"O cancro transformou-me". O testemunho de uma médica que venceu a doença

Odile Fernández é médica, mãe e sobrevivente de cancro. É assim que esta espanhola de 39 anos se apresenta. Num novo livro editado pela Planeta e publicado esta quarta-feira (05/04) em Portugal, a especialista explica como prevenir e lutar contra a doença.

"Sou Odile, médica, mãe e sobrevivente de cancro. Superei um tumor do ovário, com metástases, em 2010. O cancro transformou-me e ensinou-me a viver. Aprendi a nutrir o meu corpo e a minha mente", começa por dizer a espanhola.
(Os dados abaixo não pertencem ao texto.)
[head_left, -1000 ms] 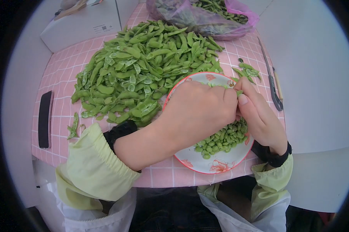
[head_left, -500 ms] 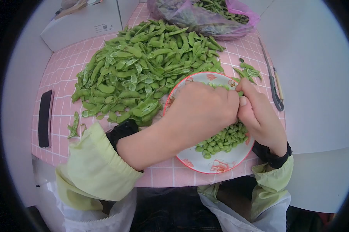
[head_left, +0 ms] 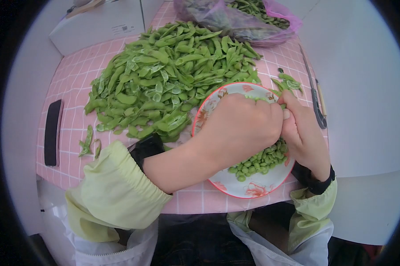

Foi a trajetória de luta contra o cancro e os ensinamentos que a doença lhe deu que levaram esta mulher a publicar um livro sobre como lutar contra uma das doenças mais temidas e mortais do mundo. "A Minha Revolução Anticancro" é um livro sobre cancro e saúde. Trata-se de um guia de auto-ajuda onde a autora explica como prevenir e lutar contra a doença numa linguagem simples, mas com rigor científico.

"A nossa atitude perante a doença é muito importante, há quem diga que influencia 50%. No início, quando somos diagnosticados com a doença, é preciso desenvolver um processo de luto que passa pela negação, raiva e depressão. Mas uma vez superadas essas fases, devemos ter uma atitude de vida positiva e concentrarmo-nos intensamente no dia a dia", explica.

"O foco deve ser na esperança. Uma atitude positiva permitirá lidar melhor com o tratamento", acrescenta a médica em entrevista ao SAPO Lifestyle.

No manual agora publicado é possível aprender informação sobre a doença, rituais para dizer adeus à tristeza, receitas para pratos saudáveis, exercícios de ioga e relaxamento, frases motivadoras e conselhos para doentes. O livro reúne ainda testemunhos de pessoas que lutaram contra a doença.

E qual o papel dos amigos na doença?

"Os amigos e familiares devem estar por perto, a apoiar, cuidar e mimar os doentes, mas sem transformá-los em inválidos. Deve-se tentar ajudar, mas não substituir os doentes", frisa a médica.

"Deve perguntar-se quais são as necessidades e desejos da pessoa em causa e ajudá-la a alcançá-los, como fazer compras, cozinhar, assistir a uma comédia ... É preciso estar disponível para o que for preciso. Mas não recomendo que continuamente se pergunte como é que essa pessoa está, se sente efeitos secundários, etc", diz a autora.

Odile Fernández nasceu em 1978 em Granada, Espanha. É especialista em Medicina Geral e Familiar e pós-graduada em Medicina Preventiva e Saúde Pública. É mãe de três filhos, dedica-se à divulgação científica e dá conferências internacionais sobre a doença.